-- Exercise --
Single out the lines of the material that contain "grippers" and copy them.
[Start of Attachment]
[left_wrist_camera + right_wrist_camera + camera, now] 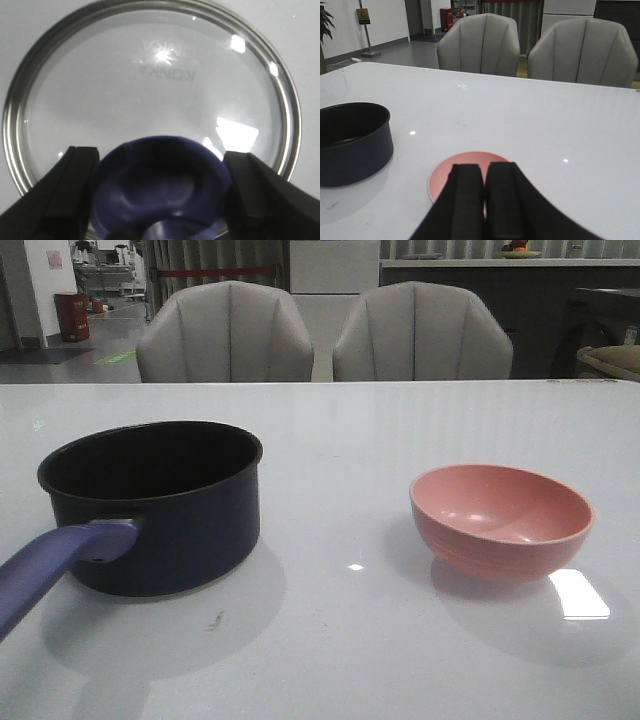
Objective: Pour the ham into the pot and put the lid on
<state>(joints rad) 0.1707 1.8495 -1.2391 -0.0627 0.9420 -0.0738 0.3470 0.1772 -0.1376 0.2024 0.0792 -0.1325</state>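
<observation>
The dark blue pot [170, 525] stands on the left of the table with its lighter blue handle [55, 560] pointing toward me; it also shows in the right wrist view [350, 145]. Its inside is dark and no ham shows in it or anywhere else. The glass lid [150, 90] lies flat on the white table and is out of the front view. My left gripper [161, 152] has its fingers [75, 190] against both sides of the lid's blue knob [160, 190]. My right gripper [484, 167] is shut and empty, just above the pink bowl [445, 182].
The pink bowl [500, 520] stands on the right of the table and looks empty inside. Two grey chairs [225, 335] stand behind the table's far edge. Neither arm shows in the front view.
</observation>
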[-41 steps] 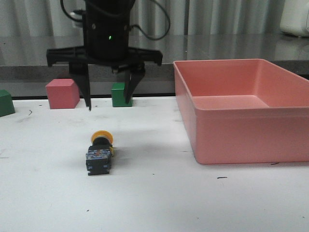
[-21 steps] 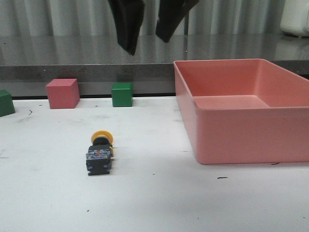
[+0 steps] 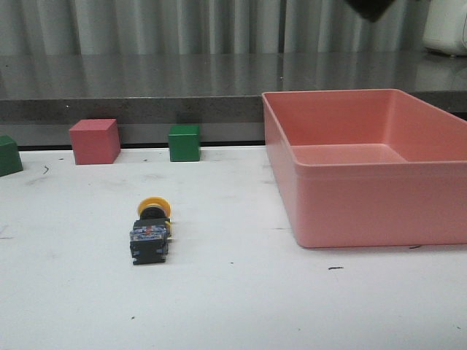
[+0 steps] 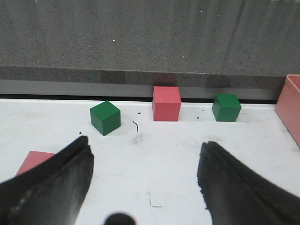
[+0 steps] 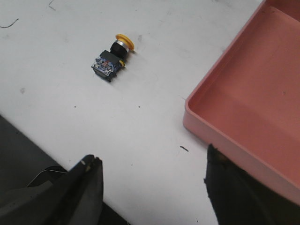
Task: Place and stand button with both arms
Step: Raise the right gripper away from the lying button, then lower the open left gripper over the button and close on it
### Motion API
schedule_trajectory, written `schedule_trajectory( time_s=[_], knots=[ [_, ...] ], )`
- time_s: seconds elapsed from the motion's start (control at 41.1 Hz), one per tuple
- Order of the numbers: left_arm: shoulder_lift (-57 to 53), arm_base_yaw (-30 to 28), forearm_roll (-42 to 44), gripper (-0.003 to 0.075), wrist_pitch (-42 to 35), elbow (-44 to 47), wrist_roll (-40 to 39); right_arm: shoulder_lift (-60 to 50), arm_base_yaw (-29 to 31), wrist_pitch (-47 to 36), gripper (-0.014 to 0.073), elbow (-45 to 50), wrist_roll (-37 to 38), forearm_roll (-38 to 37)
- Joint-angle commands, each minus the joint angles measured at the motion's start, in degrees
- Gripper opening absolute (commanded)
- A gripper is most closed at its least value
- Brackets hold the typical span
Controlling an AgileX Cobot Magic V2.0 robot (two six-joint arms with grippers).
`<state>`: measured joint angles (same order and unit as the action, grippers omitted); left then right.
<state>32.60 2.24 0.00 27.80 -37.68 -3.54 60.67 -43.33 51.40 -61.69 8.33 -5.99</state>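
Observation:
The button [image 3: 149, 232] lies on its side on the white table [image 3: 241, 306], yellow cap [image 3: 154, 205] toward the back and black boxy base toward the front. The right wrist view shows the button [image 5: 111, 61] from high above, far from my right gripper [image 5: 152, 154], which is open and empty. My left gripper [image 4: 145, 143] is also open and empty over bare table, facing the cubes; the button is out of that view. In the front view only a dark bit of an arm [image 3: 368, 7] shows at the top edge.
A large pink bin [image 3: 365, 211] fills the right side of the table. A pink cube [image 3: 94, 141] and two green cubes [image 3: 184, 142] [image 3: 7, 154] stand along the back edge. Another pink block [image 4: 33, 161] lies by my left finger.
The open gripper that hung behind the button has risen and swung right, almost out of the front view. The button has not moved.

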Motion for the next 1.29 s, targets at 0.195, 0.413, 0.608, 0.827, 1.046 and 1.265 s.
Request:
schedule_trajectory(
  time_s=[0.195,0.413,0.608,0.827,1.046,1.265],
  knots=[
    [0.43,-0.09,0.0,0.0472,-4.55,-1.96,-0.23,-17.73,0.38,-3.47,0.0489,8.27,-3.88,-0.43],
    [0.43,-0.09,0.0,0.0472,-4.65,-1.96,-0.23,-28.51,0.38,-3.07,0.0489,12.99,-5.35,-0.43],
    [0.43,-0.09,0.0,0.0472,-4.65,-1.96,-0.23,-32.61,0.38,-1.83,0.0489,14.34,-7.75,-0.43],
    [0.43,-0.09,0.0,0.0472,-5.6,-1.96,-0.23,-32.99,0.38,-0.8,0.0489,14.4,-7.75,-0.43],
    [0.59,-0.09,-2.13,0.0472,-8.16,-1.96,-0.23,-32.99,0.38,-0.46,0.0489,14.4,-7.75,-0.43],
    [4.88,-0.09,-2.82,0.0488,1.71,-8.13,5.3,-32.99,0.38,-0.46,0.0489,14.4,-7.75,-0.43]
  ],
)
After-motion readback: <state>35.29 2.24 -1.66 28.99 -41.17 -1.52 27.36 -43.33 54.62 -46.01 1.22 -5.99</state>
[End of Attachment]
-- Result of the exercise --
Controlling an AgileX Cobot Magic V2.0 robot (two six-joint arms with grippers).
`<state>`: measured joint angles (same order and unit as the action, grippers omitted); left then right.

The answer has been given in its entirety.